If you really want someone to read your posts, give them some air and highlight key points. You don't need to understand any html, just use the tools in the toolbar above. Graphics help as well, but I've seen some very well done posts that use no graphics, but a well placed highlight graphic gives a post some color. When done right, it illustrates the main point and helps to lead the reader to actually read.
- Air out your posts.
- Bold the points you want to highlight.
- Use graphics when warranted.
Your posts will get read more often if you do.
UPDATE: I wanted to move the following information up into the post itself. It is buried in the comments, but is valuable enough to be here.
This is a very in depth heat map study of eye movement.
http://www.useit.com/alertbox/reading_pattern.html
Here is an excerpt that details the implications of the F pattern they discovered.
- Users won't read your text thoroughly in a word-by-word manner. Exhaustive reading is rare, especially when prospective customers are conducting their initial research to compile a shortlist of vendors. Yes, some people will read more, but most won't.

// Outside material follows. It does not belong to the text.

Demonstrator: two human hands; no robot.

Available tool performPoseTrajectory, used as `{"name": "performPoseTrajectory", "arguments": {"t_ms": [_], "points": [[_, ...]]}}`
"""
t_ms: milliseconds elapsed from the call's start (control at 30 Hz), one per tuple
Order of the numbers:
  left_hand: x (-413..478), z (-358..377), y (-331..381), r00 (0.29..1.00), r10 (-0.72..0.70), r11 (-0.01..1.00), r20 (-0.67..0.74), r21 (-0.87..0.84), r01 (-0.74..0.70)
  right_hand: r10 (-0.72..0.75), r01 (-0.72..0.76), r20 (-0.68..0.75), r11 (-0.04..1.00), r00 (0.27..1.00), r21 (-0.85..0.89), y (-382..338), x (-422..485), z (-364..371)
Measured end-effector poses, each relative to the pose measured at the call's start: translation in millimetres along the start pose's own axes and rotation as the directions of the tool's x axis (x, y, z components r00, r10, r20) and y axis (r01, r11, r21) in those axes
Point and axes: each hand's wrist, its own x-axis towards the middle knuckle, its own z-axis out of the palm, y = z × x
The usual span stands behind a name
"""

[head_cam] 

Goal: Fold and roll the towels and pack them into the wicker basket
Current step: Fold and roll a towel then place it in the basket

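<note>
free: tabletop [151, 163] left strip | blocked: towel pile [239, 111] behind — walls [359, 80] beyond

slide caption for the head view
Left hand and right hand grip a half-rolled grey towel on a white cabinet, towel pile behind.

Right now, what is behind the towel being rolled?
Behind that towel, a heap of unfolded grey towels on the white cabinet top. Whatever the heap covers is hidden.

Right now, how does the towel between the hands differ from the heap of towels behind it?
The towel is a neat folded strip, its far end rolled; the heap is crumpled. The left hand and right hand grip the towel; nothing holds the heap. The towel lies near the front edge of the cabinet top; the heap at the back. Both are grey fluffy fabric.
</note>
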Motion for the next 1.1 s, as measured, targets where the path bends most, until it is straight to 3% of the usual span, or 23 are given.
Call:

- The first two paragraphs must state the most important information. There's some hope that users will actually read this material, though they'll probably read more of the first paragraph than the second.
- Start subheads, paragraphs, and bullet points with information-carrying words that users will notice when scanning down the left side of your content in the final stem of their F-behavior. They'll read the third word on a line much less often than the first two words.